While cardiopulmonary bypass (CPB) is used to assist patients undergoing open heart surgery, ECMO or extracorporeal life support (ECLS) provides a simplified version of CPB that is used temporarily to support refractory cardiac and respiratory failure. Depending on the cannulation type, it can assist both the cardiac and the pulmonary functions (venoarterial ECMO), or only the pulmonary function (venovenous ECMO). Regardless of this difference, an ECMO system is composed of a circuit, a pump, and an oxygenator.
Significant improvements in medical materials, components, and techniques over the past 50-60 years have allowed ECMO to be utilized not only in the operating room but also in the intensive care unit. A ventricular assist device (VAD) is an implantable mechanical device that pumps blood from the ventricles to the rest of the body without oxygenator. A VAD is usually used in patients with heart failure as a bridge to transplant or destination therapy. The characteristics of mechanical circulatory support systems are shown in Table 1.
Although ECMO is becoming more popular, hemorrhagic and thromboembolic complications remain the major threat of ECMO treatment, as they are the most frequent causes of death.1 Recently, the Extracorporeal Life Support Organization (ELSO) registry has reported that thrombotic complications occur in up to 20% of patients with ECMO support.2 These complications commence upon blood contact with artificial surfaces of the circuit, blood pump, and oxygenator system. Therefore, anticoagulation therapy is required in most cases to prevent these problems. Systemic anticoagulation therapy may aggravate a life-threatening hemorrhage, such as intracranial hemorrhage and infarction.3 Here, we describe the blood-surface interactions and anticoagulation therapies in pediatric patients compared with those in adults.

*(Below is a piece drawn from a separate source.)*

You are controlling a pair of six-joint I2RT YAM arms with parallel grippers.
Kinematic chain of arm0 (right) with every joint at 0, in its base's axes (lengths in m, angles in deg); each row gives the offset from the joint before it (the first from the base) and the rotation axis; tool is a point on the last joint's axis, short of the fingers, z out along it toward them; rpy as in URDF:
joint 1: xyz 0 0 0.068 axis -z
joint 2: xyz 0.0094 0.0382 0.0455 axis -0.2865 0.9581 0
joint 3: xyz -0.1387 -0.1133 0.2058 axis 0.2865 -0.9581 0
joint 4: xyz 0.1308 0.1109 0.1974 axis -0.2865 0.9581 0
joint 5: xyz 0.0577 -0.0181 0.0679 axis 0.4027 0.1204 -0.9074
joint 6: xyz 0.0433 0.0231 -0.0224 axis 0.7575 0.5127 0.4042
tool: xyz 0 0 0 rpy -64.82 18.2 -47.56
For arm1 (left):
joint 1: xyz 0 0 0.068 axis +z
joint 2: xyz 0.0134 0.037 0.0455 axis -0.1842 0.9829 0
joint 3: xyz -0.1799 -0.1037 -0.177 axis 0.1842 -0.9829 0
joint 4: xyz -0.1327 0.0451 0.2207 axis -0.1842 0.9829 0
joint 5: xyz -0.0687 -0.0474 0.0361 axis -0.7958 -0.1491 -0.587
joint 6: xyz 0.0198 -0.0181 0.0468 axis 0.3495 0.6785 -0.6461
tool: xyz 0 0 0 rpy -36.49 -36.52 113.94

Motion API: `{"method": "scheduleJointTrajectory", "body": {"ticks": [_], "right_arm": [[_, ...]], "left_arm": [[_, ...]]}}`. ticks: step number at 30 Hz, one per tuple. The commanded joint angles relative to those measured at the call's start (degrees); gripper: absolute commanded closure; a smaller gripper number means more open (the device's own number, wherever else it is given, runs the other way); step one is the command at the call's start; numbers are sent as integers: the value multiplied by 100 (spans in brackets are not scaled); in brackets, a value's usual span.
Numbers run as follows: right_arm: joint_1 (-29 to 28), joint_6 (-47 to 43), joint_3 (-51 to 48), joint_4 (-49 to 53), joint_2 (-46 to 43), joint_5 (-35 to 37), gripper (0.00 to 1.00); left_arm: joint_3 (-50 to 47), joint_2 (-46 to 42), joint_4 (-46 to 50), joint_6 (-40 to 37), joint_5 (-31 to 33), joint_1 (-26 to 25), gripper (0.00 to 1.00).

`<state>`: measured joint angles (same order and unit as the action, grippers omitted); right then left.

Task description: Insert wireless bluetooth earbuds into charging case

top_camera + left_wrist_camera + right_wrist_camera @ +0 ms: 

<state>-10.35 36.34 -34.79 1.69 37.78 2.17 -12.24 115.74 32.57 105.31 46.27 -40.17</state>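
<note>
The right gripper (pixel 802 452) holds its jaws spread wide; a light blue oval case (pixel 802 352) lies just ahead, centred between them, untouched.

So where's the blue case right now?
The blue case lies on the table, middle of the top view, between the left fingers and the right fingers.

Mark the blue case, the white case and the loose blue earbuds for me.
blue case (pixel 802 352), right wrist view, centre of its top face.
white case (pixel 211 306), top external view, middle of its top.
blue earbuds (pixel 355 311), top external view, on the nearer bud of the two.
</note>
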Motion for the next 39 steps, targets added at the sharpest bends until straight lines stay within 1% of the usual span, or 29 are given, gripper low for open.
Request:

Because the blood is exposed to foreign non-endothelial materials (components of the circuit and oxygenator), all mechanical circulatory support systems can trigger acute inflammatory responses and coagulation (Fig. 1).4 However, these interactions trigger inflammatory and coagulative reactions that cannot be completely controlled to this day. The severity of the action may depend on the duration of support, the anticoagulant used, individual patient characteristics, and the type of artificial material employed. Contact with artificial surfaces activates the complement system through an alternative pathway that releases the anaphylatoxins C3a (alternative pathway) and C5a (terminal pathway).5 Activated complements induce the synthesis of cytokines, which belong to the subgroups of proinflammatory (interleukin-6 and interleukin-8, tumor necrosis factor-a) and anti-inflammatory (interleukin-10) cytokines.678
Shear stress induced by roller pumps induces red blood cell hemolysis. The recent development of centrifugal pumps has rendered hemolysis less problematic.9 Blood cells are injured by contact with artificial materials and by shear stress, turbulence, cavitation, and osmotic forces, triggering very high hemolysis rates.10 Plasma proteins and lipoproteins become progressively denatured during ECMO,1112 increasing plasma viscosity and reducing protein solubility. The levels of plasma immunoglobulins (Ig) G, A, and M as well as albumin decrease as well.13
Hemorrhagic complications develop in 12%-52% of patients on ECMO.23913 A central nervous system (CNS) hemorrhage may be especially severe and is associated with high-levels of in-hospital mortality and morbidity. However, few studies have compared the prevalence of hemorrhage in neonates and infants. Some authors have grouped hemorrhagic complications in pediatric cardiac patients on ECMO according to age group and diagnostic category.3 Pediatric ECMO patients who had undergone cardiac surgery were found to be more prone to surgical site and CNS bleeding than other pediatric ECMO patients; the mortality rate was double the usual rate seen in ECMO.3 Thrombotic complications also occurred: clots in the circuit were reported in 15% of pediatric patients under ECMO, clots in the oxygenation system in 12%, and intracranial infarctions in 4%.14 There are many contributors to the risks of bleeding and thromboembolic events. Important factors of pro-hemorrhagic conditions include excessive heparin use for systemic anticoagulation, consumption of coagulation factors, low fibrinogen levels, thrombocytopenia, platelet dysfunction, hyperfibrinolysis, and other coagulation disorders. On the other hand, pro-thrombotic factors indicate inadequate use of heparin for systemic anticoagulation, acquired thrombin deficiency, consumption of Protein C, S, consumption of tissue factor pathway inhibitor (TFPI), endothelial dysfunction, heparin-induced thrombocytopenia (HIT), and blood stasis in the cardiac chambers.15
If a patient is considered to be a candidate for ECMO, baseline laboratory data is essential. These may already be available for critically ill patients, but clinicians must review any incident of coagulopathy prior to ECMO. The required baseline laboratory values include the complete blood count (CBC) including platelet count, the prothrombin time, the activated partial thromboplastin time (aPTT), the fibrinogen, d-dimer levels, the activated clotting time (ACT), the level of antithrombin activity, and thromboelastographic/thromboelastometric data (if available).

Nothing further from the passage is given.